Aux vues des constats sur le recensement des différents clusters, il a été établi que 90% des contaminations aéroportées se produisait dans des lieux clos et mal ventilés (au bloc= vestiaires, salle de détente, couloirs, sas d’accueil…). A ce titre nous ne pouvons que préconiser aux soignants exerçants au bloc de porter des masques FFP2 seule protection garantie contre les infections aéroportées. (10) (11)
La mise en place d’un masque chirurgical à chaque patient si ce n’est au départ de sa chambre au moins à l’entrée du bloc opératoire. Il sera retiré juste avant l’intubation et remis juste après l’extubation.
Dans la mesure du possible, assurer des circuits patients adaptés, en évitant que ces derniers ne se croisent et se retrouvent dans des milieux confinés (ex attente transfert patient).

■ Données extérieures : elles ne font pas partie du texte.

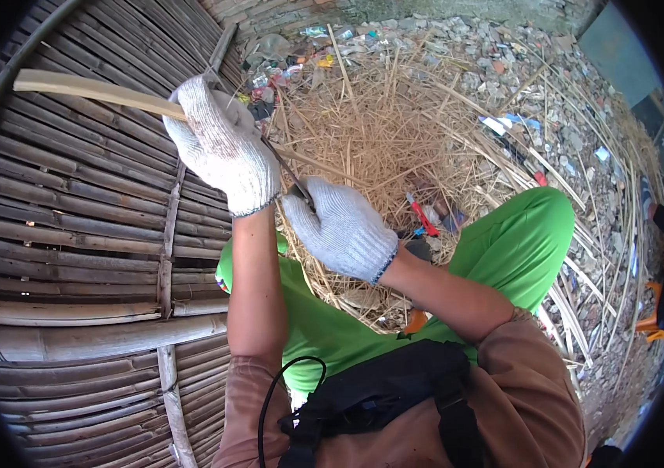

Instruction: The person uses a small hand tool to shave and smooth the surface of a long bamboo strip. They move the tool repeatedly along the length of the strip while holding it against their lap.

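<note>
My left hand, in a white knitted glove with dark smudges, is closed round a pale bamboo strip. The strip's long end sticks out to the left over the slatted bamboo panel. My right hand, gloved the same way, grips a knife by its handle, which the fingers mostly hide. Its thin dark blade slants up and left to the wrist side of my left glove. Where the blade's tip ends, and whether it touches the strip, is hidden behind the left hand.
The bamboo slat panel fills the left side. Bamboo shavings lie heaped on the rubble ground ahead. A red tool-like thing lies past my right hand. Long strips lie at right, near another person's leg. A brick wall stands behind.
</note>
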`<act>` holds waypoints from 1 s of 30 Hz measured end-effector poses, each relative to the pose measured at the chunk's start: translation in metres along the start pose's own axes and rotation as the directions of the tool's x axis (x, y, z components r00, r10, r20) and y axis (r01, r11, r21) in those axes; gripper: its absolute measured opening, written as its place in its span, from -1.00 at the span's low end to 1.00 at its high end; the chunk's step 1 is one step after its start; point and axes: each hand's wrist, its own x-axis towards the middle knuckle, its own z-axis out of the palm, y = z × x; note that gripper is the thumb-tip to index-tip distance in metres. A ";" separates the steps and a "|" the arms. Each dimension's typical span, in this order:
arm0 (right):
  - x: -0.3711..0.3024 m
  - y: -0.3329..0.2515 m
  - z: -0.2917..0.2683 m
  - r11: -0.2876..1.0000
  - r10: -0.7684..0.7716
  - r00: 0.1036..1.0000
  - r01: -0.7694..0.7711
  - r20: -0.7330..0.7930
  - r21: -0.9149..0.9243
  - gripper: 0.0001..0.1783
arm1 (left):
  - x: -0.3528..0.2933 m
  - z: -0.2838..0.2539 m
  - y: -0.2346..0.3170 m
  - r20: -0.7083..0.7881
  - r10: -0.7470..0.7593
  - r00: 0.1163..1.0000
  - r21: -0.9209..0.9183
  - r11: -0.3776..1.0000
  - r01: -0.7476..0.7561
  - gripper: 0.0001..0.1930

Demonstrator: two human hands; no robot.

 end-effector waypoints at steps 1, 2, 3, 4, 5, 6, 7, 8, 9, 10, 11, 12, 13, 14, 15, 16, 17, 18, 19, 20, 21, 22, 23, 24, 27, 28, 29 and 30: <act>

b. En salle d’intervention
Nous préconisons à toutes personnes affectées en salle, le port des EPI complet notamment le masque FFP2 (12) (13) et les protections oculaires, quel que soit le statut COVID du patient puisqu’aucun test de dépistage n’est réalisé de manière systématique avant la chirurgie à l’heure où nous émettons ces constatations.
Plusieurs moments critiques dans la prise en charge au bloc opératoire :
- Intubation et extubation par proximité immédiate de la zone source de contamination = sphère ORL donc port d’un masque FFP2 et protection oculaires systématiques ainsi que blouse de protection et gants.

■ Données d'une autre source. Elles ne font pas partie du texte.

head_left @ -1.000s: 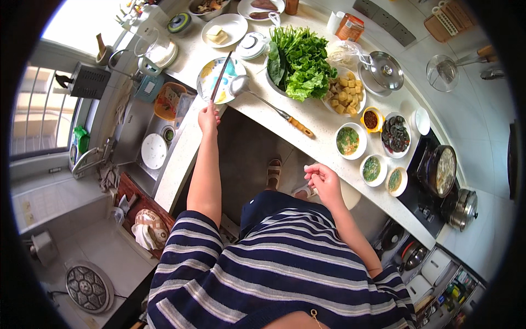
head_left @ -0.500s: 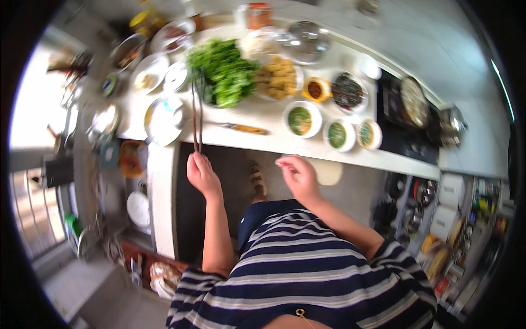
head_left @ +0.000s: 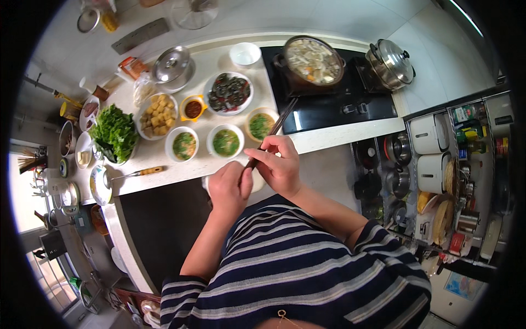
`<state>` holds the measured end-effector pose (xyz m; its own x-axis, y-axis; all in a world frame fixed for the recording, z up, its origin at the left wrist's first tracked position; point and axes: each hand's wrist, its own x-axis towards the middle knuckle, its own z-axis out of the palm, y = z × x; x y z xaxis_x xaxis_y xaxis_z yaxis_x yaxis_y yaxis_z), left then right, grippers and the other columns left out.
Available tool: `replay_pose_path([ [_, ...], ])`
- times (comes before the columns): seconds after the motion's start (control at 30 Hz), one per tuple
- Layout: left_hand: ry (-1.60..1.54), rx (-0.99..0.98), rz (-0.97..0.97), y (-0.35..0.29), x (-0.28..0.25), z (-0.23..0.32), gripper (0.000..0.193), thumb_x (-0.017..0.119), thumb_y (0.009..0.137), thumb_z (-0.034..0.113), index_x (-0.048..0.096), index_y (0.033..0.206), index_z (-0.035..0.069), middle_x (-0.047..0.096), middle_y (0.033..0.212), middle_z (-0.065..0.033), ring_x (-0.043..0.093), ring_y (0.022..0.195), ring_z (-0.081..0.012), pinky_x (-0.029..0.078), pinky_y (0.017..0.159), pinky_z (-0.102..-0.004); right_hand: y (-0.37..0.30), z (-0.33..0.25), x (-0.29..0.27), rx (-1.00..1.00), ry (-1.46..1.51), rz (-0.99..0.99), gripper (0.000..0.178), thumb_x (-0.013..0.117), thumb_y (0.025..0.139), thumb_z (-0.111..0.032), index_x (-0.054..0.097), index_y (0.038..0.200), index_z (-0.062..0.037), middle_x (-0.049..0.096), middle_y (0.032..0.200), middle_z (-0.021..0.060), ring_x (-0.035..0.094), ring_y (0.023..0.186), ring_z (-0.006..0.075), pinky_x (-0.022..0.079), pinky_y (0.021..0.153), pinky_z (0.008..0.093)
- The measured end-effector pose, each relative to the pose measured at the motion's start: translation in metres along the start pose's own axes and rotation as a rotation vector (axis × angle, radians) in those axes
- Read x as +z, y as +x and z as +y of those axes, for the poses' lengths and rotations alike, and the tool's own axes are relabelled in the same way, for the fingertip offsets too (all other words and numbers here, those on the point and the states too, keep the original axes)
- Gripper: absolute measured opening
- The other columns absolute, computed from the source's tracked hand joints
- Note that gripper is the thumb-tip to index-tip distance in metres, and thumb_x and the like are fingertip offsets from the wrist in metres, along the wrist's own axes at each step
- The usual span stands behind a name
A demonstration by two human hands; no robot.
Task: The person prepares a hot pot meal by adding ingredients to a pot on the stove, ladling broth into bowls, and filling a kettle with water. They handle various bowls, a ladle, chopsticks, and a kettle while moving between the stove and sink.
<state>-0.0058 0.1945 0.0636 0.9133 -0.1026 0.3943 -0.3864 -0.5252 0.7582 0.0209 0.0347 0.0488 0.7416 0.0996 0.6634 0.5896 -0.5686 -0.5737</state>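
Note:
A pair of long dark chopsticks [head_left: 280, 122] slants up and to the right, tips by the front edge of the black stove [head_left: 323, 118]. My left hand [head_left: 229, 187] is closed round their lower end. Pressed close beside it, my right hand [head_left: 280, 163] has its thumb and fingers on the same chopsticks. Just beyond my hands stand small white bowls of chopped green herbs: a left one [head_left: 182, 145], a middle one [head_left: 225, 141] and a right one [head_left: 261, 125], partly behind the chopsticks. On the stove a dark pot [head_left: 312, 59] holds food in broth.
A lidded steel pot [head_left: 390, 64] stands at the stove's right. The counter also bears leafy greens [head_left: 114, 133], tofu-like cubes [head_left: 158, 115], a yellow sauce dish [head_left: 193, 108], a bowl of dark pieces [head_left: 230, 92], a steel-lidded pot [head_left: 173, 67] and a wooden-handled utensil [head_left: 143, 171].
My view has turned right, toward the stove. The chopsticks, earlier in my left hand alone, now slant right, and my right hand has come over onto them.

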Motion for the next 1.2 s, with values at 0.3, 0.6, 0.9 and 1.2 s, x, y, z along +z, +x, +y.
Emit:
replay_pose_path([
  [0.3, -0.22, 0.14, -0.47, 0.049, 0.163, 0.117, 0.021, 0.075, 0.084, 0.024, 0.064, 0.092, 0.007, 0.06, 0.079, -0.0093, 0.063, 0.072, -0.0266, 0.05, 0.064, -0.0373, 0.046, 0.199, -0.169, 0.109, 0.067, 0.261, 0.018, 0.069, 0.085, 0.006, 0.074, 0.1, -0.0023, 0.068, 0.101, 0.0088, 0.065, 0.076, 0.014, 0.051, 0.066, 0.0226],
  [0.6, -0.005, -0.147, -0.496, 0.04, 0.172, 0.105, 0.01, 0.071, 0.085, 0.016, 0.068, 0.088, 0.007, 0.066, 0.082, -0.0087, 0.064, 0.076, -0.0295, 0.051, 0.068, -0.0394, 0.121, 0.348, -0.222, 0.462, -0.016, 0.179, 0.012, 0.069, 0.089, -0.009, 0.072, 0.097, -0.0009, 0.073, 0.084, 0.01, 0.071, 0.076, 0.0169, 0.054, 0.072, 0.0288],
  [0.9, 0.018, -0.156, -0.407, 0.041, 0.188, 0.105, 0.01, 0.071, 0.085, 0.016, 0.069, 0.089, 0.007, 0.065, 0.08, -0.0089, 0.063, 0.076, -0.0299, 0.05, 0.067, -0.0389, 0.141, 0.422, -0.179, 0.583, 0.113, 0.118, 0.015, 0.065, 0.087, -0.014, 0.075, 0.094, -0.0052, 0.072, 0.079, 0.0057, 0.068, 0.071, 0.0155, 0.052, 0.067, 0.0289],
  [1.2, 0.058, -0.166, -0.492, 0.05, 0.185, 0.1, 0.011, 0.07, 0.084, 0.013, 0.07, 0.09, 0.004, 0.067, 0.085, -0.0101, 0.065, 0.078, -0.029, 0.052, 0.071, -0.0378, 0.134, 0.414, -0.16, 0.697, 0.507, -0.029, 0.012, 0.067, 0.09, -0.007, 0.075, 0.098, -0.0028, 0.072, 0.092, 0.0045, 0.068, 0.08, 0.0126, 0.056, 0.071, 0.0263],
])
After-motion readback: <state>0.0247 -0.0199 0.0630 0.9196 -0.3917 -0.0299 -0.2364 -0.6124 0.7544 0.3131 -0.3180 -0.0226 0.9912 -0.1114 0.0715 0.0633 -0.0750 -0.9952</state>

Limiter le nombre de personnes en salle lors de l’intubation et l’extubation.
- Temps chirurgical (acte invasif) en contact avec des zones potentiellement contaminantes par :
- aérosolisation, quid des fumées chirurgicales, quid de la cœlioscopie, de la chirurgie laser
- projection de liquides biologiques
Donc port d’un masque FFP2 et protection oculaires systématiques ainsi que blouse de protection et gants.
Attention le cou est exposé aux projections, ne pas négliger sa protection ce qui est souvent le cas.
Coté chirurgical, seul le circulant, sera présent en salle en pré et post opératoire immédiat afin de prêter main forte à l’équipe d’anesthésie en cas de problèmes graves à l’induction ou à l’extubation.
Le circulant et l’équipe d’anesthésie réaliseront les mises en posture chirurgicale simples. Pour les installations plus complexes, un interne ou un chirurgien viendra en renfort muni des EPI adaptés.
Limiter fortement les ouvertures de porte. Procéder à un échange pré opératoire avec le chirurgien pour convenir de la stratégie interventionnelle et du matériel à préparer.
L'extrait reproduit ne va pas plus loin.